All the perks and perils of being a part of a family are unearthed within this darkly humorous and heartbreakingly poignant novel, played out against a back drop of a rural Ireland held fast within the grips of a massive recession. Hart might have been blessed with the looks in his family but he's always lived in the shadow of his older brother Cormac – bigger, tougher, and cunningly smarter. For Cormac, college and beyond; for Hart, unemployment disguised as helping out on the farm, a life he neither asked for nor desires. But Cormac is a bully and a thug, and it suits him to be the big man out and about while his younger brother takes care of the home front.

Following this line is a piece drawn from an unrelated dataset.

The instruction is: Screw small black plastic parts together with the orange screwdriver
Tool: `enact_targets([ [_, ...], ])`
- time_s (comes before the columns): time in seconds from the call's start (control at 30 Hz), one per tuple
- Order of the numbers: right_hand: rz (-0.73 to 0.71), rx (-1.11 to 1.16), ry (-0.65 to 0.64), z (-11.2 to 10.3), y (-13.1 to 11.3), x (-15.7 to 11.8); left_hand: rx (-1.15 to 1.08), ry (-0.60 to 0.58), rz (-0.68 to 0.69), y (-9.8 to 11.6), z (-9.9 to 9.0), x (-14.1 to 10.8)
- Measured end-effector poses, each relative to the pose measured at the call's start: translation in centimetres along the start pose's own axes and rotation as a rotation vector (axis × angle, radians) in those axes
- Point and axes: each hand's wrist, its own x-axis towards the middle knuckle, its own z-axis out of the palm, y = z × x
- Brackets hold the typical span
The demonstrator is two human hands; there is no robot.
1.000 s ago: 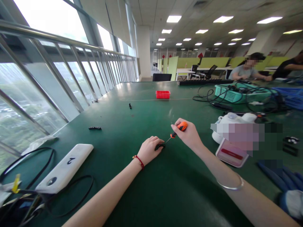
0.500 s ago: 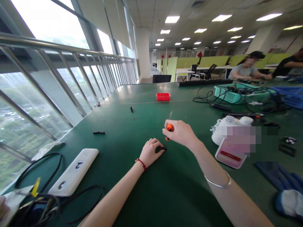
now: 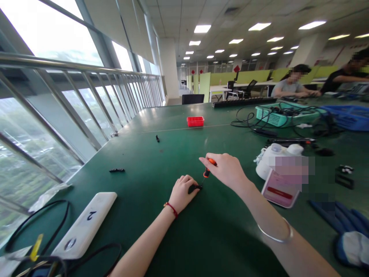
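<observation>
My left hand [image 3: 183, 191] rests on the green table [image 3: 173, 154] with its fingers closed on a small black part [image 3: 195, 188]. My right hand [image 3: 226, 168] grips an orange and black screwdriver [image 3: 206, 173], tilted, its handle between thumb and fingers. The screwdriver's tip points down at the right end of the black part; whether it touches is too small to tell. Another black piece [image 3: 117, 170] lies to the left, and a smaller black piece [image 3: 157, 138] stands farther back.
A red tray [image 3: 195, 122] stands farther back. White power bank-like case [image 3: 86, 225] and cables lie at left. On the right are a white container [image 3: 266, 163], a phone [image 3: 281, 189], blue gloves [image 3: 346, 223] and a teal basket [image 3: 276, 117]. Two people sit beyond.
My right hand has shifted slightly right and its thumb and fingers sit differently on the screwdriver, which now leans more to the right. The camera view has moved a little.
</observation>
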Motion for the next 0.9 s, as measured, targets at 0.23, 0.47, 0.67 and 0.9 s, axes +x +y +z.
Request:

‘Beneath the surface of my brother’s glassy expression was a smirk like a large trout that might surface fleetingly for a hatch of mayflies. Even if it didn’t, you could tell it was there all along: a dark, slithering scorn, full of small bones that somebody, someday, would swallow.’
Hard hit by the recession and swindled in a property development wrought, the family is barely holding it together financially when Chief (the father of the story) is cut down with what is presumed to be cancer – he doesn’t go for tests or treatments, partly because he can't afford it (the money or the time away from the farm) and partly because there is little point: he's dying anyway, why pay someone to tell him and prolong it. Here we see the true measure of Hart versus Cormac: Cormac stays away, turning up just enough to bask under his mother's beam of adoration but not enough to actually contribute. Hart is there for everything: the work his father can't do, the cleaning up his mother won't do, and to witness the death of not just his father's body, but his dignity. Over and over we see the many ways in which this man was brought low by an illness he was never going to survive. Hart's love for his father was a beautiful but painful thing to regard.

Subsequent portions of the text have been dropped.